Set down all the lines below, each one exactly as shown.

————————

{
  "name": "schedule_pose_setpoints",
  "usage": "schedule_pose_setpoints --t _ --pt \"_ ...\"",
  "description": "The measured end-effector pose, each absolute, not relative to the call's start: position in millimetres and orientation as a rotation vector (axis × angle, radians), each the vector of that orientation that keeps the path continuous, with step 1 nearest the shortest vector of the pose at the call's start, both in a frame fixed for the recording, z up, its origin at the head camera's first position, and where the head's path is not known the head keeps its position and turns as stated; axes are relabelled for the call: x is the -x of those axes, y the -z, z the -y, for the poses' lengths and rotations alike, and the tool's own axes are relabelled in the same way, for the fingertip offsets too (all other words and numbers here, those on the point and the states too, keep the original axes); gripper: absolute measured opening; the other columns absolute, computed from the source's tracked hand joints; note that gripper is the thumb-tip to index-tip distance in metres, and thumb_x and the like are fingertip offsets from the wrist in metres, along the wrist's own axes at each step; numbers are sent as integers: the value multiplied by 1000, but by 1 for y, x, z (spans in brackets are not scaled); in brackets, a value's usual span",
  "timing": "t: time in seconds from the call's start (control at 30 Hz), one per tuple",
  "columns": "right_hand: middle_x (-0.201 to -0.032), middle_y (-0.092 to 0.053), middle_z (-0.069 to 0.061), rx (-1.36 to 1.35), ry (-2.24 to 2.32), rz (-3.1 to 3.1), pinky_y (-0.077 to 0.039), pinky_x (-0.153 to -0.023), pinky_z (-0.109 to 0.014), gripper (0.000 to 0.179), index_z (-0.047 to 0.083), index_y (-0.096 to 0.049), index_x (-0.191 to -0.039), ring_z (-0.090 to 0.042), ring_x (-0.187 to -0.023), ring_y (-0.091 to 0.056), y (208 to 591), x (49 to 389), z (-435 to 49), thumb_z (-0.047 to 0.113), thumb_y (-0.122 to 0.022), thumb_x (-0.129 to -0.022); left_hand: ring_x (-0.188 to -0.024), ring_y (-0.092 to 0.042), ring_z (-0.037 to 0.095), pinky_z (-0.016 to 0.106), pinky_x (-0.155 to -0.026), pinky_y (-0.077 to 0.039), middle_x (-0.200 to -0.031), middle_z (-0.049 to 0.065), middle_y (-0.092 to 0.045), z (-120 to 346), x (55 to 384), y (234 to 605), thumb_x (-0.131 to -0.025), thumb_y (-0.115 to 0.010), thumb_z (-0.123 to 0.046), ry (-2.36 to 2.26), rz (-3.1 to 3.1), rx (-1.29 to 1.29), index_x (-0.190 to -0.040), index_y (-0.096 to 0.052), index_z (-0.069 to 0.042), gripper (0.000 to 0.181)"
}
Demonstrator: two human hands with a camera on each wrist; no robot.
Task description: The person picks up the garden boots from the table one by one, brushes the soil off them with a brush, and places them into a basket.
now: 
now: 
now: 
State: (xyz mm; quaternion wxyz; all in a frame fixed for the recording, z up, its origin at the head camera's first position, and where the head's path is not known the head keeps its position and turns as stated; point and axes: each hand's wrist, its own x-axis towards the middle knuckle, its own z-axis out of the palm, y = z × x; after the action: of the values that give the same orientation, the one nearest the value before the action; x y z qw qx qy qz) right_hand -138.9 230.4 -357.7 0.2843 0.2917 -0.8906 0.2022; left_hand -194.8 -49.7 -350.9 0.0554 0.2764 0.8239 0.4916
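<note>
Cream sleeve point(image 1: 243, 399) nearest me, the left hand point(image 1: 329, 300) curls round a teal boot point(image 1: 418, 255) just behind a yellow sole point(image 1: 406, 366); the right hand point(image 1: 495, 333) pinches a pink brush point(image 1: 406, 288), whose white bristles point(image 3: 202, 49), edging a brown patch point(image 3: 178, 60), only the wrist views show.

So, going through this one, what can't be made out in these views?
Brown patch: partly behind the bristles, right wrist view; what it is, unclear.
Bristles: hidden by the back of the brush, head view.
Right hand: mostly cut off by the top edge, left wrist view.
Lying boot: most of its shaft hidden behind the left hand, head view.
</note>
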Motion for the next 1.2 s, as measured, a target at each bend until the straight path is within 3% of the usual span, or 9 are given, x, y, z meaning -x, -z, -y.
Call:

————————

Output of the exercise
{
  "name": "schedule_pose_setpoints",
  "usage": "schedule_pose_setpoints --t _ --pt \"_ ...\"",
  "description": "The measured end-effector pose, each absolute, not relative to the call's start: position in millimetres and orientation as a rotation vector (axis × angle, radians), each the vector of that orientation that keeps the path continuous, with step 1 nearest the shortest vector of the pose at the call's start, both in a frame fixed for the recording, z up, its origin at the head camera's first position, and where the head's path is not known the head keeps its position and turns as stated; axes are relabelled for the call: x is the -x of those axes, y the -z, z the -y, for the poses' lengths and rotations alike, and the tool's own axes are relabelled in the same way, for the fingertip offsets too (all other words and numbers here, those on the point and the states too, keep the original axes); gripper: absolute measured opening; the other columns absolute, computed from the source's tracked hand joints; note that gripper is the thumb-tip to index-tip distance in metres, and thumb_x and the like are fingertip offsets from the wrist in metres, along the wrist's own axes at each step; numbers are sent as integers: the value multiplied by 1000, but by 1 for y, x, z (spans in brackets are not scaled); in brackets, a value's usual span",
  "timing": "t: time in seconds from the call's start (control at 30 Hz), one per tuple",
  "columns": "right_hand: middle_x (-0.201 to -0.032), middle_y (-0.092 to 0.053), middle_z (-0.069 to 0.061), rx (-1.36 to 1.35), ry (-2.24 to 2.32), rz (-3.1 to 3.1), pinky_y (-0.077 to 0.039), pinky_x (-0.153 to -0.023), pinky_z (-0.109 to 0.014), gripper (0.000 to 0.179), index_z (-0.047 to 0.083), index_y (-0.096 to 0.049), index_x (-0.191 to -0.039), ring_z (-0.090 to 0.042), ring_x (-0.187 to -0.023), ring_y (-0.091 to 0.056), y (208 to 591), x (49 to 389), z (-435 to 49), thumb_z (-0.047 to 0.113), thumb_y (-0.122 to 0.022), thumb_x (-0.129 to -0.022); left_hand: ring_x (-0.188 to -0.024), ring_y (-0.092 to 0.042), ring_z (-0.037 to 0.095), pinky_z (-0.016 to 0.106), pinky_x (-0.155 to -0.026), pinky_y (-0.077 to 0.039), middle_x (-0.200 to -0.031), middle_z (-0.049 to 0.065), middle_y (-0.092 to 0.045), z (-120 to 346), x (55 to 384), y (234 to 605), thumb_x (-0.131 to -0.025), thumb_y (-0.115 to 0.010), thumb_z (-0.123 to 0.046), ry (-2.36 to 2.26), rz (-3.1 to 3.1), rx (-1.29 to 1.29), index_x (-0.190 to -0.040), index_y (-0.096 to 0.052), index_z (-0.069 to 0.042), gripper (0.000 to 0.181)"
}
Demonstrator: two human hands with a camera on each wrist; no robot.
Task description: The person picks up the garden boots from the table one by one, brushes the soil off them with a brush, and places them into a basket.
now: 
now: 
now: 
State: (xyz mm; quaternion wxyz; all in a frame fixed for the recording, z up, its origin at the head camera's first position, and where the head's path is not known the head keeps its position and turns as stated; point and axes: each hand's wrist, its own x-axis towards the middle knuckle, its own z-axis out of the palm, y = z × x; after the action: of the values that give the same orientation, the one nearest the value before the action; x y z qw qx qy qz) right_hand -138.9 230.4 -357.7 0.2843 0.2917 -0.8906 0.2022; left_hand -194.8 -49.7 -350.9 0.0554 0.2764 0.8239 0.4916
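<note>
Cream sleeve point(image 1: 243, 399) nearest me, the left hand point(image 1: 329, 300) curls round a teal boot point(image 1: 418, 255) just behind a yellow sole point(image 1: 406, 366); the right hand point(image 1: 495, 333) pinches a pink brush point(image 1: 406, 288), whose white bristles point(image 3: 202, 49), edging a brown patch point(image 3: 178, 60), only the wrist views show.

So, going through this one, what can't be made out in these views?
Brown patch: partly behind the bristles, right wrist view; what it is, unclear.
Bristles: hidden by the back of the brush, head view.
Right hand: mostly cut off by the top edge, left wrist view.
Lying boot: most of its shaft hidden behind the left hand, head view.
</note>
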Motion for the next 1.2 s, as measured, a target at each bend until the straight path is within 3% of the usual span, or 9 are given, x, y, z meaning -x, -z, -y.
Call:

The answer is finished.